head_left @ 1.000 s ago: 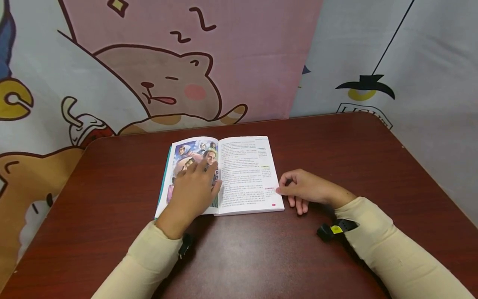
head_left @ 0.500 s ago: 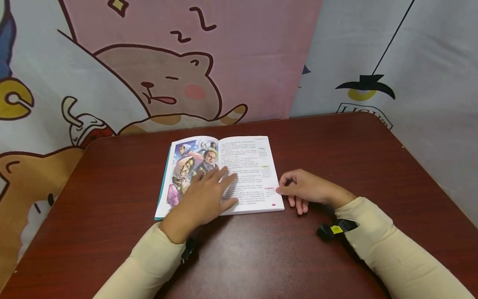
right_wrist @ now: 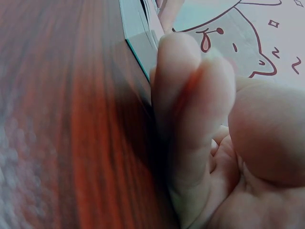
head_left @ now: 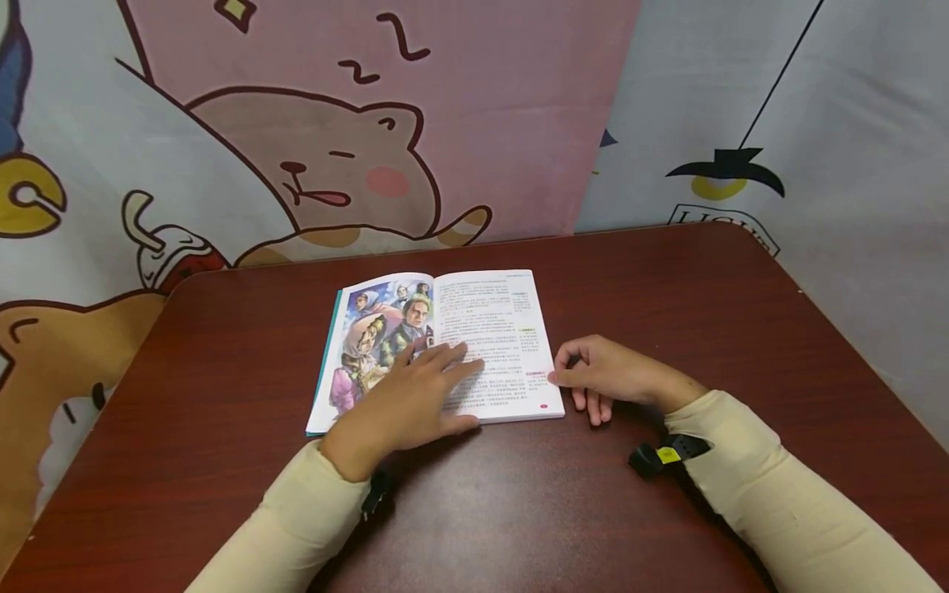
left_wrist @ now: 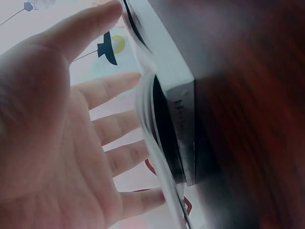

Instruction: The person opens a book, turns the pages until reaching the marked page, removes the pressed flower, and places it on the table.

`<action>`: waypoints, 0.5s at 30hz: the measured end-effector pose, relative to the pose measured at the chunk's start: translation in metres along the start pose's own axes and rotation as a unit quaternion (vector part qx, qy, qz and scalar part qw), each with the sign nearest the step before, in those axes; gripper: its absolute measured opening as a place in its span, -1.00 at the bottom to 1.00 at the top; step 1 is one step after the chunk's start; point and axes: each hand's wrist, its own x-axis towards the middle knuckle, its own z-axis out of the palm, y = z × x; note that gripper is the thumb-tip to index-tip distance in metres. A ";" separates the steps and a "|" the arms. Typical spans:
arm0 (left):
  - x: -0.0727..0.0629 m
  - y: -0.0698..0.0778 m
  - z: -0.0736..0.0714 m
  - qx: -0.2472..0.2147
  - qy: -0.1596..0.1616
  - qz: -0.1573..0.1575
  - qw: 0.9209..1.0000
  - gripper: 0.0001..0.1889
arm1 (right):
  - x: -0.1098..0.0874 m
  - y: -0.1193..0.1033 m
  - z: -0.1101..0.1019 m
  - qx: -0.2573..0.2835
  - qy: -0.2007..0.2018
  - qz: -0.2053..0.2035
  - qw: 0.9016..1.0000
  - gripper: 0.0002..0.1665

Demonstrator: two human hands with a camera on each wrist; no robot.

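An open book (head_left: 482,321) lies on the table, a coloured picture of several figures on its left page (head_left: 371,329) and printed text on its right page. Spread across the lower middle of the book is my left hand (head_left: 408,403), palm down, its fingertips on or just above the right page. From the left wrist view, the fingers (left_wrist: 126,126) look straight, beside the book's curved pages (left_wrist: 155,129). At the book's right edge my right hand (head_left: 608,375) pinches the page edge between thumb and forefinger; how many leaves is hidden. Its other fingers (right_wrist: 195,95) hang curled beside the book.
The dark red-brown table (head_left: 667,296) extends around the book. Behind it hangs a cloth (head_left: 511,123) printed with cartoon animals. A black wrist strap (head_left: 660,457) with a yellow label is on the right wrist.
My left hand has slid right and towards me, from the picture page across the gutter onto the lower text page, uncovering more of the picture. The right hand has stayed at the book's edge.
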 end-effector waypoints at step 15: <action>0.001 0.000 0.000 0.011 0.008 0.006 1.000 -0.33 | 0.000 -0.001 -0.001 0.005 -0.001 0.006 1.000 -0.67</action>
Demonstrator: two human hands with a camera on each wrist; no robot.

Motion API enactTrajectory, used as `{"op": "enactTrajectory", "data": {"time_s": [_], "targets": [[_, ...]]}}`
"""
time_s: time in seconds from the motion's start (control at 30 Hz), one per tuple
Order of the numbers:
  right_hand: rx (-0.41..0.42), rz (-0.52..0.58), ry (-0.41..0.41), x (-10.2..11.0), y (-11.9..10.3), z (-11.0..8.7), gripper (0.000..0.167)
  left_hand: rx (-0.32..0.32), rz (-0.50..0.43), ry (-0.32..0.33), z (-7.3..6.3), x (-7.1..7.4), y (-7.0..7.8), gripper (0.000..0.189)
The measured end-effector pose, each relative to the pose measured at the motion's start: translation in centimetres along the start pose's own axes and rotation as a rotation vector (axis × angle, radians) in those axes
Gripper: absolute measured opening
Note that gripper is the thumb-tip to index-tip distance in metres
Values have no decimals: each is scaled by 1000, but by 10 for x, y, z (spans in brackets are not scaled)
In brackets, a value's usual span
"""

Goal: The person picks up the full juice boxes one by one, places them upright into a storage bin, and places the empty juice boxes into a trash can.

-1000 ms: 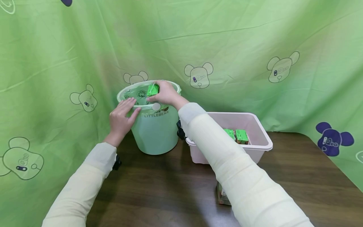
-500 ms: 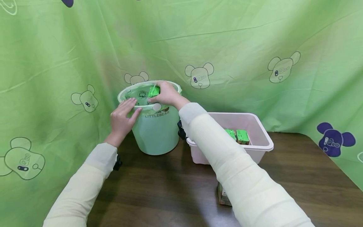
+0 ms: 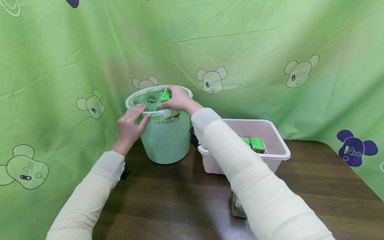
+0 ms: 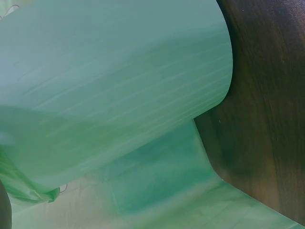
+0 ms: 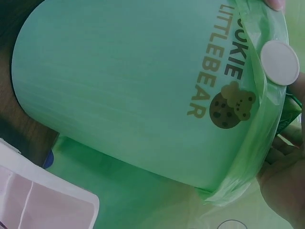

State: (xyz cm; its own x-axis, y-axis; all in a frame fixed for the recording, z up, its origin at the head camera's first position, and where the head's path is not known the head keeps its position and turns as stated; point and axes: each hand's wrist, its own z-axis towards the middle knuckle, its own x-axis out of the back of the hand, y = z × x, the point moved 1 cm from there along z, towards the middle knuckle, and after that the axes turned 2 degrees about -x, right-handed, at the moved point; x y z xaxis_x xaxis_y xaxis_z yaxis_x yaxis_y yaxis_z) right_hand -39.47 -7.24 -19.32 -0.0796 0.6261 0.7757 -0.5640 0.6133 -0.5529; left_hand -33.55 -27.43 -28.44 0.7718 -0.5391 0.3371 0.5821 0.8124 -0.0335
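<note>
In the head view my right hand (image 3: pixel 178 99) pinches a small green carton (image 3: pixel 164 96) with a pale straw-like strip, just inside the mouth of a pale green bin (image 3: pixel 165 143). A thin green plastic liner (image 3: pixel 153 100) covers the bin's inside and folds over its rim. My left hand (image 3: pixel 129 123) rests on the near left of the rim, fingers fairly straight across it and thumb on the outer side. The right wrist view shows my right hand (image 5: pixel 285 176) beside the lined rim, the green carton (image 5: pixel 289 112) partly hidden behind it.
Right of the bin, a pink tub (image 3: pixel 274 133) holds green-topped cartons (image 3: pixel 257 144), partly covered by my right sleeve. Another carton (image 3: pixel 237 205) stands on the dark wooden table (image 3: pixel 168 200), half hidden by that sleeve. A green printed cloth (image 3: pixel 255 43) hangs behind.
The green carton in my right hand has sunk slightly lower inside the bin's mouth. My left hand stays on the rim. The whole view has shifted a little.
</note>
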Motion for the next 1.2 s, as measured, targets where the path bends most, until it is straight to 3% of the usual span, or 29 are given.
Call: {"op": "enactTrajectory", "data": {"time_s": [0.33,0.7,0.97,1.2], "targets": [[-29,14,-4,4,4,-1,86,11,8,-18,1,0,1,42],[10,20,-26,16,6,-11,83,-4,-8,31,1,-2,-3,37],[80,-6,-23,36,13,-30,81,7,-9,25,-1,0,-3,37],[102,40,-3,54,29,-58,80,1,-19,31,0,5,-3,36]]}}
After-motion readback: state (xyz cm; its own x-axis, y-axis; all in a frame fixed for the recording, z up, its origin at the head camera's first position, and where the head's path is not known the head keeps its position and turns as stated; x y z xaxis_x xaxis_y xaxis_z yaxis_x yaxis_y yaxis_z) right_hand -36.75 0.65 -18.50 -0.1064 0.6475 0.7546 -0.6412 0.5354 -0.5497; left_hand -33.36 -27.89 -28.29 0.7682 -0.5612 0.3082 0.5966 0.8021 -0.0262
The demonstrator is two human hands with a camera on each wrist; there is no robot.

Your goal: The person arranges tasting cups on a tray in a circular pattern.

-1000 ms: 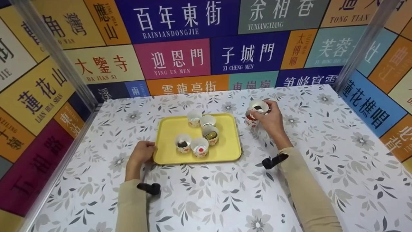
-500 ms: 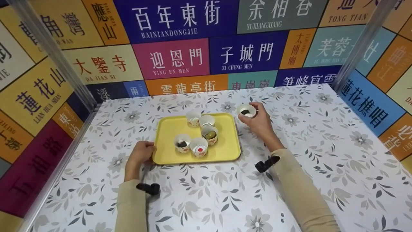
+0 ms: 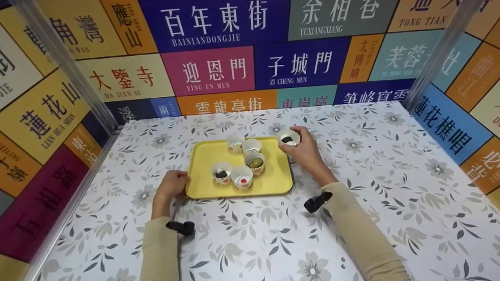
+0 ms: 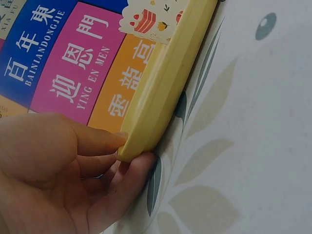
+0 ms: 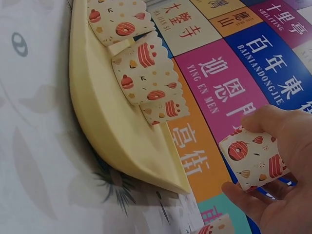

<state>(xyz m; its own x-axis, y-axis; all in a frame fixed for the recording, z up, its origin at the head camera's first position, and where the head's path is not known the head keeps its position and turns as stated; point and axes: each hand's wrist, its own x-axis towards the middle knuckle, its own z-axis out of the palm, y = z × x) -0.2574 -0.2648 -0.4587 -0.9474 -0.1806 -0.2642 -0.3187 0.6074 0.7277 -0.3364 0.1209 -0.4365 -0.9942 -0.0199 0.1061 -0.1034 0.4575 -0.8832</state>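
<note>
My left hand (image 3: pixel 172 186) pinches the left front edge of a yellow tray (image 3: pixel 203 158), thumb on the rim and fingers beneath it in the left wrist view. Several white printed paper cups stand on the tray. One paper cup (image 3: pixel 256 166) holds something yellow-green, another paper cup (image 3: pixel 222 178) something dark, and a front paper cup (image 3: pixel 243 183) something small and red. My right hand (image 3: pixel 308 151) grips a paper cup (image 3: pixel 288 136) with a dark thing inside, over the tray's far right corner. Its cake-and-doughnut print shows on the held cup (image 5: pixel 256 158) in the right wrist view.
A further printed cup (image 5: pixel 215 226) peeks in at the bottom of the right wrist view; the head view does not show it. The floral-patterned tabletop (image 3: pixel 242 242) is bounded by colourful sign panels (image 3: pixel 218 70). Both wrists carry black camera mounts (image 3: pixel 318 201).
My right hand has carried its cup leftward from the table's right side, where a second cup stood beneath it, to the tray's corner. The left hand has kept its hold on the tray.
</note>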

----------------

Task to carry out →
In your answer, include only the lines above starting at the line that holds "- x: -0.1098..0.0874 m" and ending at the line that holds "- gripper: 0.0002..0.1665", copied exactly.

Written solution →
  - x: -0.1098..0.0874 m
  - y: -0.1193..0.1033 m
  - z: -0.1101..0.1019 m
  - qx: -0.2573..0.2835
  - qy: -0.2007..0.2018
  - qz: -0.2053..0.2035
  - qw: 0.9016..1.0000
  - gripper: 0.0002..0.1665

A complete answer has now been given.